Defne Semih'in uzattığı kağıdı alırken Semih de etraftaki görevlilere içeriye kimsenin girmemesini sağlamaları gerektiğini hatırlatıyordu. Görevlilerden Avcı ofisinden olmayan herkesi evden çıkartmalarını istedi. "Olay yeri değil keşmekeş..." diye konuştu kendi kendine. Kaan Semih'i duyar duymaz hemen etraftakileri uzaklaştırmaya başladı. Semih de yüksek sesle "Çıkın!" diye bağırdı. Sanki bunu etraftakiler için değil de Defne ve arkadaşları için yapmıştı. Defne de böyle anlamış olacaktı ki dışarı çıkmak için Erdem'le beraber kapıya yöneldiler. Bu sırada Semih "Hey Arayıcı..." diye durdurdu onları. Defne ve Erdem arkalarını döndüklerinde Semih, Defne'ye "Çıkmadan efsununuzu bırakın." dedi.
Defne kendisinden böyle bir şey istendiğine şaşırmıştı. "Anlamadım." dedi. Bu istek karşısında rahatsız olduğu yüzünden belliydi. Çünkü efsunlar parmak izi gibi büyücülere has olan şeylerdi. "Muhtemel izler arasından sizinkileri elemem gerekecek."dedi Semih kayıtsız bir tavırla.

Avcı ofisine geldiğinde Anıl Defne'nin efsun özünden örnek alırken bir taraftan da "Şu Semih denen adam tam bir kaçık. Yaygara koparmaktan başka bir şey yapmıyor." diye söyleniyordu. Söylenmesi bittikten sonra Defne'nin yanına oturdu ve "Onun adına sizden özür dilerim efendim." dedi. yüzündeki ifadeden samimi bir şekilde özür dilediği belliydi. Defne "Hayır, sorun değil." dedi ve " O adam bir ölüm saptayıcı mıydı?" diye sordu.
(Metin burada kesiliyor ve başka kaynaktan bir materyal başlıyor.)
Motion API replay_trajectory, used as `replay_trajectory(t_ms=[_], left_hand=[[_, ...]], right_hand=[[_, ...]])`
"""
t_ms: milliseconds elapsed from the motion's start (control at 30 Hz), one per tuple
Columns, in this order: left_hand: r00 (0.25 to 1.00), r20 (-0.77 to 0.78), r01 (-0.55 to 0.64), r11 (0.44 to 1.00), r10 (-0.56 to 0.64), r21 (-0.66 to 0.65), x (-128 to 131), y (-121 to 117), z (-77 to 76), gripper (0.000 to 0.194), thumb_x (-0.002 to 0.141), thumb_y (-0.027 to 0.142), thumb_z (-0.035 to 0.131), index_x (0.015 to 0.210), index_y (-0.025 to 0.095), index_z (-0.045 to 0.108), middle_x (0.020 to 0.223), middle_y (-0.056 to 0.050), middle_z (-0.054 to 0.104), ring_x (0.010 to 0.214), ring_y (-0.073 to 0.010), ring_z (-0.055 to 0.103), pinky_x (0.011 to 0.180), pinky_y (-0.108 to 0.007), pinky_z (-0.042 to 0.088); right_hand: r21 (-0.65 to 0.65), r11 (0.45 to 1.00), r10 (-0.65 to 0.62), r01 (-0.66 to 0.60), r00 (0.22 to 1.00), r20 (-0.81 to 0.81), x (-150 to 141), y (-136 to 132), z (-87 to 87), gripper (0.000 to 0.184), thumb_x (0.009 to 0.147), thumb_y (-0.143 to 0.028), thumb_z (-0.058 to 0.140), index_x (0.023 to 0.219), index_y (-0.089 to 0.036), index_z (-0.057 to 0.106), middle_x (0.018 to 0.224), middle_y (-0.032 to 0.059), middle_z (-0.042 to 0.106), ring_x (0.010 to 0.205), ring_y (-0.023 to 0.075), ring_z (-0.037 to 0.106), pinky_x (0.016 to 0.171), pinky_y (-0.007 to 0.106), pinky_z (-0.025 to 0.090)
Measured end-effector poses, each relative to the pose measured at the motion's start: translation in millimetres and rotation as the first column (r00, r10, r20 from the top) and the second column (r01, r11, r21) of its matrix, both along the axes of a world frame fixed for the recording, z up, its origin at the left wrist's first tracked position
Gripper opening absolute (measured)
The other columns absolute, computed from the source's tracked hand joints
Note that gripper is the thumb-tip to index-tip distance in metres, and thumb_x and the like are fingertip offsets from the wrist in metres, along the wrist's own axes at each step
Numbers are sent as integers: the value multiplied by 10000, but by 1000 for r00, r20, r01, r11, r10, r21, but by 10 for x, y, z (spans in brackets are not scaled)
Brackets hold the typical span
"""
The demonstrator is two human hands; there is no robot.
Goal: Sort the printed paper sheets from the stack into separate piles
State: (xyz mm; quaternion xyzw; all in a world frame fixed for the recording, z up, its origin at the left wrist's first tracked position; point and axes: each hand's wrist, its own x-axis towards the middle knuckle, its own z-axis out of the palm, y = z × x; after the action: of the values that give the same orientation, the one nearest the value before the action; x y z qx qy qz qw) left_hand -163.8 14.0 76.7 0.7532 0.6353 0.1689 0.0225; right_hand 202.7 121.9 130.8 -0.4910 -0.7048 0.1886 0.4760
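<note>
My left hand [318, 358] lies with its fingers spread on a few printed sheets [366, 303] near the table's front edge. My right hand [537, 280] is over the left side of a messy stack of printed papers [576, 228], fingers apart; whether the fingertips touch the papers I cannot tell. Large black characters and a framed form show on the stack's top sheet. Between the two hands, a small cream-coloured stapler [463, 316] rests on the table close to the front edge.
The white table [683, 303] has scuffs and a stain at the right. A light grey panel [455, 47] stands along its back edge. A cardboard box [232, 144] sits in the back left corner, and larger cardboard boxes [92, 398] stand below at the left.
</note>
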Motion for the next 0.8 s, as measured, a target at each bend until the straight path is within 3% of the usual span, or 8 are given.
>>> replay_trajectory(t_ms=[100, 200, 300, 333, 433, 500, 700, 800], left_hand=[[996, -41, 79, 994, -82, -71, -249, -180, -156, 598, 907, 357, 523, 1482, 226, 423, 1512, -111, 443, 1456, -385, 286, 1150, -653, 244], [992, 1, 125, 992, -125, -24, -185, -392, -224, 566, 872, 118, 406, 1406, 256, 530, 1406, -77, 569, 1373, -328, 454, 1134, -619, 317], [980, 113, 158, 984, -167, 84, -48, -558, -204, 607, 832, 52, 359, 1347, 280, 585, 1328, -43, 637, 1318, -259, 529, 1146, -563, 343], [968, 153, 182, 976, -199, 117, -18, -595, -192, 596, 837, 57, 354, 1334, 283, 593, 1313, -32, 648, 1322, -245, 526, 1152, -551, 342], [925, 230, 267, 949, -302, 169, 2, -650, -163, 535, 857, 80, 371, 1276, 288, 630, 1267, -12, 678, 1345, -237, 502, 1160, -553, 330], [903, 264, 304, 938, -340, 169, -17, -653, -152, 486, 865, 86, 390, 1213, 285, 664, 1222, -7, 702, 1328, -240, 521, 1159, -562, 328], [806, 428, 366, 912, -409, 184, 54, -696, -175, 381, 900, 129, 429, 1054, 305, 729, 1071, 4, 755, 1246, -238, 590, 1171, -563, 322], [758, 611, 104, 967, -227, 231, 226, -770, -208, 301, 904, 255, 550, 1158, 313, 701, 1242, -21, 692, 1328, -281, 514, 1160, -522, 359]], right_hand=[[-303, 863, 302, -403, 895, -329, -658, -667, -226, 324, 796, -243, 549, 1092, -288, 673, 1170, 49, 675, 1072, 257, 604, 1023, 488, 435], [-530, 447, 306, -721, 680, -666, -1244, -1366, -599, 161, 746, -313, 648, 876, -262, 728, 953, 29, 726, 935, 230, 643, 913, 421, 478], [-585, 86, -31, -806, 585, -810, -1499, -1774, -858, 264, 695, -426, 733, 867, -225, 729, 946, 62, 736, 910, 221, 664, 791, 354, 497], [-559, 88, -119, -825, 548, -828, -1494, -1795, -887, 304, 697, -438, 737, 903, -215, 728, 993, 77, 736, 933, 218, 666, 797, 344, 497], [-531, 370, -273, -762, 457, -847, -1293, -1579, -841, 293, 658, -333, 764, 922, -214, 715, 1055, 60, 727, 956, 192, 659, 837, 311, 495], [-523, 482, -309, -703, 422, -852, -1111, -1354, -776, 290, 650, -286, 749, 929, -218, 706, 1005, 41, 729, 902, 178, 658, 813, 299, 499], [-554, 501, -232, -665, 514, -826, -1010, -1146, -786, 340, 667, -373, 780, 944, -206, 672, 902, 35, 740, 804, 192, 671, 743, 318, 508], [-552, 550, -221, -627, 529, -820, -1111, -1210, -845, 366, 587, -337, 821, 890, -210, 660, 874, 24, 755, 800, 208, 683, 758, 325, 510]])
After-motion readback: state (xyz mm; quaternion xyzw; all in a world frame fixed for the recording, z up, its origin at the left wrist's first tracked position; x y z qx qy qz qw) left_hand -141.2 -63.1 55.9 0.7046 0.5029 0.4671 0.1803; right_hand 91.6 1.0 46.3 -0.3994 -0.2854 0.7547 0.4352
"Evet. Uzak durmak en iyisidir." diye cevapladı Anıl. Konuşma şeklinden adamı çok da sevmediği belliydi. "Ama ceset neredeyse o orada olduğu için bu imkansız. Size insan gibi davranması için o kurbanlardan biri olmanız gerek... Herkes öyle diyor." diye bitirdi lafını. Defne " Ölüm saptamada iyi herhalde?" diye sormaya devam etti. " Yetenekleri mükemmel ama kişiliği..." deyip durdu Anıl. Sanki başka bir şey söylemek istiyordu ama "iyi değil." dedi sadece.
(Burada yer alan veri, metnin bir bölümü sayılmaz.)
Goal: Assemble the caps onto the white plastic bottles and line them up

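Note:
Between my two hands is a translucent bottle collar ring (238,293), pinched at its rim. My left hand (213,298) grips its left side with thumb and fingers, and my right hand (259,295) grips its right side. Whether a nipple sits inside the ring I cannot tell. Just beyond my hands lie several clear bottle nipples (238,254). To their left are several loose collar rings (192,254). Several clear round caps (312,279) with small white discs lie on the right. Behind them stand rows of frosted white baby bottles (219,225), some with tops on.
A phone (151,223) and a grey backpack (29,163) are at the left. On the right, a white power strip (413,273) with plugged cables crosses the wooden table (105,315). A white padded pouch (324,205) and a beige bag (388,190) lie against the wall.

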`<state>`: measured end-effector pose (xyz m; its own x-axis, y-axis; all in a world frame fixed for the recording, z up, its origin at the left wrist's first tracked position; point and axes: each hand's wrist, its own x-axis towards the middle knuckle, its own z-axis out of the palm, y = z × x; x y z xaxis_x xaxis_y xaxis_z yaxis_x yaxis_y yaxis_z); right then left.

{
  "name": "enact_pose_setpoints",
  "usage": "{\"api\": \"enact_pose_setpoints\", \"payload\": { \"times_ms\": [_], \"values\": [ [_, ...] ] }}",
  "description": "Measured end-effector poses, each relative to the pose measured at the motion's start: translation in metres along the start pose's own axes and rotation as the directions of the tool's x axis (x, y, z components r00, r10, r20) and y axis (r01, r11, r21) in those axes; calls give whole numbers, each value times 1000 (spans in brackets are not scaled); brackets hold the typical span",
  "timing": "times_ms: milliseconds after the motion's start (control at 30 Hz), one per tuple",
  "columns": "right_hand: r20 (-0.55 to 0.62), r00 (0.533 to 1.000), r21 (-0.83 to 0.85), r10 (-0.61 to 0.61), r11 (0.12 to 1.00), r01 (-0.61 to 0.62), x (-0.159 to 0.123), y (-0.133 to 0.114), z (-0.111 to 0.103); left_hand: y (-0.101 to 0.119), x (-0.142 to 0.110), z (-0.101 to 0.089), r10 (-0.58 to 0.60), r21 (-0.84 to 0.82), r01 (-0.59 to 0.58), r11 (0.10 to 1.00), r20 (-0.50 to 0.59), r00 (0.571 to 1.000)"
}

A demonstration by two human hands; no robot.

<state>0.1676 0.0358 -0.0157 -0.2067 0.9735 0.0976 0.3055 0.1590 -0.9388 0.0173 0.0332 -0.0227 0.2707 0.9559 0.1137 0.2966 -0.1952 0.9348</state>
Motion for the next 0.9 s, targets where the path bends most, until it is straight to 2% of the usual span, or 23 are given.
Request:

Uzun geçen sabahtan sonra Defne artık kendine ait odaya gelmiş ve masasına oturmuştu. Bütün öğleden sonrayı Avcı ofisindeki ilk görevinin dosyasını inceleyerek geçirdi. Bu sırada Murat, başkanla Defne hakkında konuşuyordu. "Efendim, bu dava ile başa çıkabilecek mi sizce?" diye sordu. Başkan "Neden? diye sorunca "Üzerine çok giderseniz uyum sağlayamaz." diye açıkladı sözünü ve "Davaya beni atayın lütfen. Bu onun başa çıkamayacağı kadar büyük." diye belli etti sonunda niyetini. Gökhan, Avcı ofisin başkanına yakışır bir tavırla Murat'ın söylediklerine sakince gülümsedi ve "Kim demiş başa çıkamaz diye?" dedi. "Karar ... bana ait." diye bitirdi sözünü. Murat duyduklarına sevinmemişti. Hatta yüzündeki ifadeden biraz da kızdığı belliydi. Daha sonra Gökhan "Şimdi izin verirsen ilgilenmem gereken evraklar var." dedi ve Murat'a kapıyı gösterdi. Bunun üzerine Murat oturduğu yerden kalktı, başıyla Gökhan'ı selamladı ve odadan çıkmak zorunda kaldı.